The life cycle of influenza A virus (IAV) is modulated by various cellular host factors. Although previous studies indicated that IAV infection is controlled by HDAC6, the deacetylase involved in the regulation of PA remained unknown. Here, we demonstrate that HDAC6 acts as a negative regulator of IAV infection by destabilizing PA. HDAC6 binds to and deacetylates PA, thereby promoting the proteasomal degradation of PA. Based on mass spectrometric analysis, Lys(664) of PA can be deacetylated by HDAC6, and the residue is crucial for PA protein stability. The deacetylase activity of HDAC6 is required for anti-IAV activity, because IAV infection was enhanced due to elevated IAV RNA polymerase activity upon HDAC6 depletion and an HDAC6 deacetylase dead mutant (HDAC6-DM; H216A, H611A). Finally, we also demonstrate that overexpression of HDAC6 suppresses IAV RNA polymerase activity, but HDAC6-DM does not.
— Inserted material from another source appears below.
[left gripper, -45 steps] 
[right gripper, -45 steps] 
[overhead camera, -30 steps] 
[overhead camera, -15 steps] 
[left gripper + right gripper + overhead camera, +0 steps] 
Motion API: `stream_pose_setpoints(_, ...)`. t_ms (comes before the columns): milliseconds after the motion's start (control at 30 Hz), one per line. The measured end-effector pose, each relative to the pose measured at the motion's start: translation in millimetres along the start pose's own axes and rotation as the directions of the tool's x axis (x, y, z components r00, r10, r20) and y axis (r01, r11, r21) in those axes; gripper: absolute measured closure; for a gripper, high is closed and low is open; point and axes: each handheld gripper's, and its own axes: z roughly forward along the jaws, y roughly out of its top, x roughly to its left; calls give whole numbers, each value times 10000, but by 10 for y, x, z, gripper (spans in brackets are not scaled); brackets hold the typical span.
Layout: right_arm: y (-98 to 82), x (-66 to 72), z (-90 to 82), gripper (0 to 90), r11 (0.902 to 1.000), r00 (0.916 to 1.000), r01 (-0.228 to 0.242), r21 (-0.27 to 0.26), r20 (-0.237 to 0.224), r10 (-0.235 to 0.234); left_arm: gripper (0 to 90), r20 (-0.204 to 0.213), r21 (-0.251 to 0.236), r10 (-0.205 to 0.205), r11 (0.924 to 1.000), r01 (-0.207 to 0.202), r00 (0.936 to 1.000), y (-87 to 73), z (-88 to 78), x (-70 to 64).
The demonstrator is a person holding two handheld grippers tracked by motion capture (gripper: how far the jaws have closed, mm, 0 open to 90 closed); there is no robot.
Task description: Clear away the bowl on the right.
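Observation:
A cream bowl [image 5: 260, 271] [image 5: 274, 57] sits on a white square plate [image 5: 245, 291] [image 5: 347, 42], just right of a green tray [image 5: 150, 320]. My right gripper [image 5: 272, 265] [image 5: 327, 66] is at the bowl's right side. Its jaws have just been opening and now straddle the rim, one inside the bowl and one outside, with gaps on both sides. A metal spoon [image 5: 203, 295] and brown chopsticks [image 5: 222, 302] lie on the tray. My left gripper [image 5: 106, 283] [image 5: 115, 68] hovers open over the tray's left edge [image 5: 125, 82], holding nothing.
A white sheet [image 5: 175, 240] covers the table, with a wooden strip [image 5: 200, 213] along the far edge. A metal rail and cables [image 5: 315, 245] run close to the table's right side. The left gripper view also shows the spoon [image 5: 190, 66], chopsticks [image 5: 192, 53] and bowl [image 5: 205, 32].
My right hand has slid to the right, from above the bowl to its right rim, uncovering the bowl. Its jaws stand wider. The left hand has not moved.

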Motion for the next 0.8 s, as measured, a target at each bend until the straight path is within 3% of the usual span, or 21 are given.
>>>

Taken together, our findings provide initial evidence that HDAC6 plays a negative role in IAV RNA polymerase activity by deacetylating PA and thus restricts IAV RNA transcription and replication. IMPORTANCE Influenza A virus (IAV) continues to threaten global public health due to drug resistance and the emergence of frequently mutated strains. Thus, it is critical to find new strategies to control IAV infection. Here, we discover one host protein, HDAC6, that can inhibit viral RNA polymerase activity by deacetylating PA and thus suppresses virus RNA replication and transcription. Previously, it was reported that IAV can utilize the HDAC6-dependent aggresome formation mechanism to promote virus uncoating, but HDAC6-mediated deacetylation of alpha-tubulin inhibits viral protein trafficking at late stages of the virus life cycle. These findings together will contribute to a better understanding of the role of HDAC6 in regulating IAV infection. Understanding the molecular mechanisms of HDAC6 at various periods of viral infection may illuminate novel strategies for developing antiviral drugs.